Exportin 5 Le plasmide double nickase (h) se compose d'une paire de plasmides appariés, conçus pour une édition hautement spécifique du locus XPO5 dans les lignées cellulaires human. Chaque plasmide exprime une nickase Cas9 D10A et un sgRNA distinct ciblant des brins d'ADN opposés au sein de XPO5. Lorsqu'elles sont dirigées vers des sites adjacents sur des brins d'ADN opposés, les deux nickases génèrent des cassures simple brin décalées qui, ensemble, produisent une cassure double brin décalée, nécessitant une activité coordonnée sur la cible de la part des deux guides.

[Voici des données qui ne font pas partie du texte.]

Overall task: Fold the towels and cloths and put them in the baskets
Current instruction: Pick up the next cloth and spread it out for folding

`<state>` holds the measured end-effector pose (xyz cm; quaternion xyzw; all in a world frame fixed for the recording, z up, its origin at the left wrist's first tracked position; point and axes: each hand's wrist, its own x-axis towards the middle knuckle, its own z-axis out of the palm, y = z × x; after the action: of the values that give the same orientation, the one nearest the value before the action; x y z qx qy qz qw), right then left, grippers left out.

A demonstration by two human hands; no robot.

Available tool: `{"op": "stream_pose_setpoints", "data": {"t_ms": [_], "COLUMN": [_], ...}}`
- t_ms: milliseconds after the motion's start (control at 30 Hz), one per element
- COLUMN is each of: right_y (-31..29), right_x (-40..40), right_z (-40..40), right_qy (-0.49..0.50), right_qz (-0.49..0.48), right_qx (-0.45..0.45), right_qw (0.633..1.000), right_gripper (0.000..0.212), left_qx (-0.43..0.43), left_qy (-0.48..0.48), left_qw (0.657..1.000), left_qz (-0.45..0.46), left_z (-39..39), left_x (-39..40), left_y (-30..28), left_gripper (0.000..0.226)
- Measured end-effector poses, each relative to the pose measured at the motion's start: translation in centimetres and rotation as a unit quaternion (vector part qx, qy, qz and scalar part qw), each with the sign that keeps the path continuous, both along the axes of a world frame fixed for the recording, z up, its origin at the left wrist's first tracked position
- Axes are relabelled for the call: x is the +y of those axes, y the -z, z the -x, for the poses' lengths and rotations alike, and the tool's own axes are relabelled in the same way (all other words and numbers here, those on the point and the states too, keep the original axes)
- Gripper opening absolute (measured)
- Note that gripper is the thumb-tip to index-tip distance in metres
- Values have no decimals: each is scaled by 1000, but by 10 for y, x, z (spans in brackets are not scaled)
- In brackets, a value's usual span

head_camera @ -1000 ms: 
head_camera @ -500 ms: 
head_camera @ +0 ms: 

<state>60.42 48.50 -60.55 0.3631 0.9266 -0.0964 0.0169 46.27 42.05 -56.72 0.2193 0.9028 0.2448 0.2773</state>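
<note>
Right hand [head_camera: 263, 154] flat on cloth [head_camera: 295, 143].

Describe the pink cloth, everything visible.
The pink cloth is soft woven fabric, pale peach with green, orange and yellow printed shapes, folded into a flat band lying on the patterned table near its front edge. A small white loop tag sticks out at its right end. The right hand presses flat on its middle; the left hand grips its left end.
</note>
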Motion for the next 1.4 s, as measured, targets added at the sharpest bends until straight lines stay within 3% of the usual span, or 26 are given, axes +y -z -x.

La cassure d'ADN qui en résulte est résolue par les voies de réparation cellulaires endogènes, le plus souvent par jonction non homologue (NHEJ), ce qui conduit à des insertions ou des délétions qui perturbent la fonction de XPO5. En nécessitant l'engagement de deux ARNsg au locus cible, l'approche par double nick améliore la spécificité de l'édition et offre une stratégie CRISPR complémentaire pour les applications où un contrôle supplémentaire de la précision du ciblage est souhaité.
Afin de faciliter l'identification efficace des cellules éditées, un plasmide code pour la GFP permettant la visualisation par fluorescence des populations transfectées, tandis que le plasmide compagnon porte un gène de résistance à la puromycine pour la sélection antibiotique. Ensemble, ces caractéristiques favorisent l'enrichissement efficace des populations co-transfectées et simplifient la validation des clones présentant une perturbation de XPO5.
Réservé à la recherche. N'est pas destiné à un usage diagnostique ou thérapeutique.